A proposed 900-acres-plus development in Charleswood is one step closer to becoming reality after being approved by the property and development committee of Winnipeg City Council but area residents continue to wonder about core elements of the plan.
This latest step in the process means the Ridgewood South precinct plan is headed for final approval by City Council. Should it come to pass, the area that is bordered by the Harte Trail, the Perimeter Highway, and Wilkes Avenue will become the largest new residential development since Waverley West was green-lit eight years ago. Developers envision a total of 11 neighbourhoods and upwards of 7,000 to 9,000 people living in the area when it is fully built out.

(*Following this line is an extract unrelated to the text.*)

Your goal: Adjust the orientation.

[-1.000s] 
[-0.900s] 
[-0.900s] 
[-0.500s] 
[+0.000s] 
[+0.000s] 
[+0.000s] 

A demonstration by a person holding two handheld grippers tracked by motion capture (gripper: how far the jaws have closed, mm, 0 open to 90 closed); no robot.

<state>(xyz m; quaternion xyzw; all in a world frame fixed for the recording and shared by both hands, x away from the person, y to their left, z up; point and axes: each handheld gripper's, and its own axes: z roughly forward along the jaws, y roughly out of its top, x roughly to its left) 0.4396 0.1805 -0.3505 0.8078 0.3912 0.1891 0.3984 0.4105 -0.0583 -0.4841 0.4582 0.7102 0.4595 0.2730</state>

In talking with residents at least two questions keep emerging — where are all these people coming from and how will the existing infrastructure keep up?
Many people in a concentrated area means the development is going to require innovative transportation solutions and infrastructure planning. Ideally, this should be done well in advance but in all likelihood it will arrive in tandem or one step behind the development.
What should come first? The infrastructure to support the development or the development itself?
Will we see the William Clement Parkway extended to Wilkes Avenue? Will Wilkes be twinned to handle the increased traffic volume? What about new transit options for the area?
Where are all the kids going to go to school? Can the current schools in Charleswood support the addition? For that matter, are new schools going to be a part of the new precinct? What about library services? Is the new Charleswood Library, which was promised two years ago, destined for Ridgewood South?
Will the new neighbourhood require a new firehall to provide adequate fire and emergency services coverage? As it stands there is one firetruck and ambulance based in Charleswood — what happens when you add 900 acres and 7,000 people to an already vast expanse?
What is the impact on the Harte Trail? Will I be walking through someone’s back yard? Will there be a protective buffer?
I will be very surprised if this development is not approved. Although I’m not against it, now that it is almost a reality these are some of the issues that I and others in the area would like to know more about.
David Hultin is a community correspondent for Charleswood.